◆ The problem
Look through the data for the string "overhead". Copy every line where it is found.

◆ Listed records
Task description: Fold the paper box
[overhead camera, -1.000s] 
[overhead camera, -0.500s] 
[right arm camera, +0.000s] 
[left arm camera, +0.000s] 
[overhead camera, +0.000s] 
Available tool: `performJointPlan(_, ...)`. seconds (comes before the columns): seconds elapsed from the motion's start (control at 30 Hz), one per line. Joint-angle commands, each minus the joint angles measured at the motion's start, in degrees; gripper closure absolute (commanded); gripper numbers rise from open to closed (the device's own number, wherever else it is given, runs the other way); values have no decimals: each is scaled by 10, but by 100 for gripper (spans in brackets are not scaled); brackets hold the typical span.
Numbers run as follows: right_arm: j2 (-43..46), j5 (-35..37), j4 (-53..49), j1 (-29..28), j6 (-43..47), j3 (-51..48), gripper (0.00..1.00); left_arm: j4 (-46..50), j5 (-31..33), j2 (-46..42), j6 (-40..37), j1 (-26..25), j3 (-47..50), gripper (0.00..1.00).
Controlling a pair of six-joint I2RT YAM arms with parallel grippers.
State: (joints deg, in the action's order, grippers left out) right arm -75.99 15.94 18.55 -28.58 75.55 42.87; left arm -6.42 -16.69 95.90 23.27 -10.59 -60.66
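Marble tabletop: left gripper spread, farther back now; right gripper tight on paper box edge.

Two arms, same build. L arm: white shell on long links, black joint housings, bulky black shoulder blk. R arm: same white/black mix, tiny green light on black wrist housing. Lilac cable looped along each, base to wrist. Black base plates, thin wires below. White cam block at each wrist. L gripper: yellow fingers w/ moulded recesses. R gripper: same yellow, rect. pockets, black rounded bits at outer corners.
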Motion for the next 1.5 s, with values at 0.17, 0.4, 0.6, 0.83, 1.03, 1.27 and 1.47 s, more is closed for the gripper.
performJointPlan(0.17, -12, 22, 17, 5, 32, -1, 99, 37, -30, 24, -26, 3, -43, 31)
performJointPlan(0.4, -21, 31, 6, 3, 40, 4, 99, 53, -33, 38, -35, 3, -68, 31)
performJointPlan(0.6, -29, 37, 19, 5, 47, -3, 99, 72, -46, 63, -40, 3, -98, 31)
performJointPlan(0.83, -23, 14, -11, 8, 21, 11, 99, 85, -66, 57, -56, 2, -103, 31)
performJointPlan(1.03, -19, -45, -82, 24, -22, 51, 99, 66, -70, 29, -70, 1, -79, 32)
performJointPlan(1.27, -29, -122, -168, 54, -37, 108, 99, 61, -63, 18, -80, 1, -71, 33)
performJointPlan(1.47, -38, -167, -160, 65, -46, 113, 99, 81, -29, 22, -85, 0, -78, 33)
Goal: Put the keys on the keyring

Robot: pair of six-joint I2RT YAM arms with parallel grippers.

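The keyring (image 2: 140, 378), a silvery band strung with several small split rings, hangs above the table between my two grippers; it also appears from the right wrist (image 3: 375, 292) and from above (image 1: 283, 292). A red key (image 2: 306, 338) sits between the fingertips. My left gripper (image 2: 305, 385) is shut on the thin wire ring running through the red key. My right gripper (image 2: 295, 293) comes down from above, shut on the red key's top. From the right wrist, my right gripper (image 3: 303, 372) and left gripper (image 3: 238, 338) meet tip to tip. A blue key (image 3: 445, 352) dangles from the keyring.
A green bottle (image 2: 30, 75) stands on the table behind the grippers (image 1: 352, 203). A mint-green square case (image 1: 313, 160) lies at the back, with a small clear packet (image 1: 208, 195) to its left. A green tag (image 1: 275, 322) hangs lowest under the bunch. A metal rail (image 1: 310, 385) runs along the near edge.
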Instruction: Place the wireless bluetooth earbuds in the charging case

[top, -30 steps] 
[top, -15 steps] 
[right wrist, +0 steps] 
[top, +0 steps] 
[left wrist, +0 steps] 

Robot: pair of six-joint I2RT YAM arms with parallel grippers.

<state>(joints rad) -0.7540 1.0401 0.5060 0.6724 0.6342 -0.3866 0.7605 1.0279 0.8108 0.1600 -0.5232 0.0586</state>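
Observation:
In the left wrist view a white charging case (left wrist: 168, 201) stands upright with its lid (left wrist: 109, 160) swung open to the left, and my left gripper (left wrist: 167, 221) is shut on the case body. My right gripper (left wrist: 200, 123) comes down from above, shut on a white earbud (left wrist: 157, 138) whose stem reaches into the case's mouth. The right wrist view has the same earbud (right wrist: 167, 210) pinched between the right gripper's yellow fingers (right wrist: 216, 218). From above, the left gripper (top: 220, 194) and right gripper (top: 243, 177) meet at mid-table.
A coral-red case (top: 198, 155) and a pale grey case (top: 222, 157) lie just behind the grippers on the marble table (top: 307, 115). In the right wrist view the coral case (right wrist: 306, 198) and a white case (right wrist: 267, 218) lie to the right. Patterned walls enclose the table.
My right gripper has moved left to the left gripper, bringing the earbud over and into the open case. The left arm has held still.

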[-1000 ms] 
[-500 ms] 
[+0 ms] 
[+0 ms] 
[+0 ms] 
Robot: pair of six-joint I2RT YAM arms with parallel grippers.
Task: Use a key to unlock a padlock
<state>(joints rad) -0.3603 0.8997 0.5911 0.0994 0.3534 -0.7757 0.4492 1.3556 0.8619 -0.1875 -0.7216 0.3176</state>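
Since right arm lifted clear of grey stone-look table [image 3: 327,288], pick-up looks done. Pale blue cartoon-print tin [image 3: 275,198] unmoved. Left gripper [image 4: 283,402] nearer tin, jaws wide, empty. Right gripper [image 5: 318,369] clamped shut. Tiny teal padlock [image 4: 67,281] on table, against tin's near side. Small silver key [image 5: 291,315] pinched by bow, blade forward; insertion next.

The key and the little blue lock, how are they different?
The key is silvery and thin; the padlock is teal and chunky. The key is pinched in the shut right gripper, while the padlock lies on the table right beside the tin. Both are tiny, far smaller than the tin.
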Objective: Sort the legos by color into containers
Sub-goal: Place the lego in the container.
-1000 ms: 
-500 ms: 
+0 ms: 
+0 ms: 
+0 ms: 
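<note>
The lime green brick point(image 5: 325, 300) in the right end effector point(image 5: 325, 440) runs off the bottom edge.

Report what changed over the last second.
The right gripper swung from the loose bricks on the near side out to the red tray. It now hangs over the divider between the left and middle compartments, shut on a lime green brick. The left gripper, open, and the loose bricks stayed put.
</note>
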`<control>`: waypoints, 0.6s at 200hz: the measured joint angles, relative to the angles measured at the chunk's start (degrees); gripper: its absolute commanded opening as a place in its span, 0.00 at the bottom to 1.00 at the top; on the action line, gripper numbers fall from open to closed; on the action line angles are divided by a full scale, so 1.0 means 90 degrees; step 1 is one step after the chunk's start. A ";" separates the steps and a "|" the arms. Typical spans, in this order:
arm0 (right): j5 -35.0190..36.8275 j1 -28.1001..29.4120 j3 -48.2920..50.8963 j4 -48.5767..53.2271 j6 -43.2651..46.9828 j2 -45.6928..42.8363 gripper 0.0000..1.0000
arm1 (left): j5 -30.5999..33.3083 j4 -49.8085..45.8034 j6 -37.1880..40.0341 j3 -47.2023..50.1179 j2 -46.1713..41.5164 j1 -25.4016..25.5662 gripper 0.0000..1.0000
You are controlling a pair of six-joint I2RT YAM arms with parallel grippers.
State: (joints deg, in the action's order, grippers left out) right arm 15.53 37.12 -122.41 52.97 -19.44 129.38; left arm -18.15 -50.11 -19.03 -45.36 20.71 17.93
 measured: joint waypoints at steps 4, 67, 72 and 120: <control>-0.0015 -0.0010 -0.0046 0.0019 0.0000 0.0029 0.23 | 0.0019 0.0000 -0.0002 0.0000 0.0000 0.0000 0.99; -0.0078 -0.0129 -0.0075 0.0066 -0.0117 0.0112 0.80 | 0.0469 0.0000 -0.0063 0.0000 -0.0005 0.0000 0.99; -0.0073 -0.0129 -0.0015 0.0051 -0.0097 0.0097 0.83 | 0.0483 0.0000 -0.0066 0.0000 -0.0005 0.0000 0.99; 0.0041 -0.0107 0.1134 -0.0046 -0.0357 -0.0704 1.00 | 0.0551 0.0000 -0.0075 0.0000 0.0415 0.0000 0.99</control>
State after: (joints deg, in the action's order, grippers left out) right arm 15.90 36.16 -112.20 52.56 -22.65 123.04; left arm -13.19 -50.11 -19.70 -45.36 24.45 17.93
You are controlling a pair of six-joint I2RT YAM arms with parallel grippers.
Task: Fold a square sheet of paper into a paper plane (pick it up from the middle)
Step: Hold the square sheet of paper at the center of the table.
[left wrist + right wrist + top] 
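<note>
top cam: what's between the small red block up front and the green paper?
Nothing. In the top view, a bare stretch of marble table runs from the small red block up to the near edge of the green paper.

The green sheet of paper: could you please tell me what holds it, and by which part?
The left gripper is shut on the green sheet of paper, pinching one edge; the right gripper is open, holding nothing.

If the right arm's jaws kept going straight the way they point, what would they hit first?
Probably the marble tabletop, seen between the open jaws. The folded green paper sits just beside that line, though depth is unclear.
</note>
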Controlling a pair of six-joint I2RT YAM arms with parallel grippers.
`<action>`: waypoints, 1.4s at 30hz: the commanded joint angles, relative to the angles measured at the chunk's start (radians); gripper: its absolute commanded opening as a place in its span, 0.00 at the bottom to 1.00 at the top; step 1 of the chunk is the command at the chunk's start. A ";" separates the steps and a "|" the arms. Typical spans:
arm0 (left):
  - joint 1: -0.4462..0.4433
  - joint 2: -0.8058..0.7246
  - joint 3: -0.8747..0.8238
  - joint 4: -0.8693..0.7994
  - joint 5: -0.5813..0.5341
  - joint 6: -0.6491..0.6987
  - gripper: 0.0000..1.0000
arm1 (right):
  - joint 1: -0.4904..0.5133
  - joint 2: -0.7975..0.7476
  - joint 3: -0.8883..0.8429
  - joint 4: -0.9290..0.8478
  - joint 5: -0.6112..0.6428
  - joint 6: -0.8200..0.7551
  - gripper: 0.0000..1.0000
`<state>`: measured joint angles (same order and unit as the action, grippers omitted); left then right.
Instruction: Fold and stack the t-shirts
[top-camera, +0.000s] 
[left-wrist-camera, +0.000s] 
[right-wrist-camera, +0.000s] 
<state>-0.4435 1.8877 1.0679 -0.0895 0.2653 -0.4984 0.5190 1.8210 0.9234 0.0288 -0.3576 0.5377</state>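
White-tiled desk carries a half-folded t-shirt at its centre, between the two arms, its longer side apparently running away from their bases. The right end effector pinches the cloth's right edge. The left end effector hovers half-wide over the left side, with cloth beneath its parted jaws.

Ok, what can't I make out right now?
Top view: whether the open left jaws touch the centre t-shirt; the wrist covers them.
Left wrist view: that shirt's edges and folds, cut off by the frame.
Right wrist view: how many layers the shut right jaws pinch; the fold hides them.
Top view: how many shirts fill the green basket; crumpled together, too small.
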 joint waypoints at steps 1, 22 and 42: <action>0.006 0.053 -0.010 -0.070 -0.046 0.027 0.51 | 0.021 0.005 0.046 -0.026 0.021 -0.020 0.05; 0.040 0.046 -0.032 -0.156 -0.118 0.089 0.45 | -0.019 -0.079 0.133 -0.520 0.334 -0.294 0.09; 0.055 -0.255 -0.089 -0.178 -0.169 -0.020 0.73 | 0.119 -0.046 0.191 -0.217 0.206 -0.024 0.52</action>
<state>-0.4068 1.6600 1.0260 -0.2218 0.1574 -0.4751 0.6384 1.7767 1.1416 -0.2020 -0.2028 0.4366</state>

◆ Output for this task
[overhead camera, -1.000s] 
[overhead camera, -0.500s] 
[overhead camera, +0.000s] 

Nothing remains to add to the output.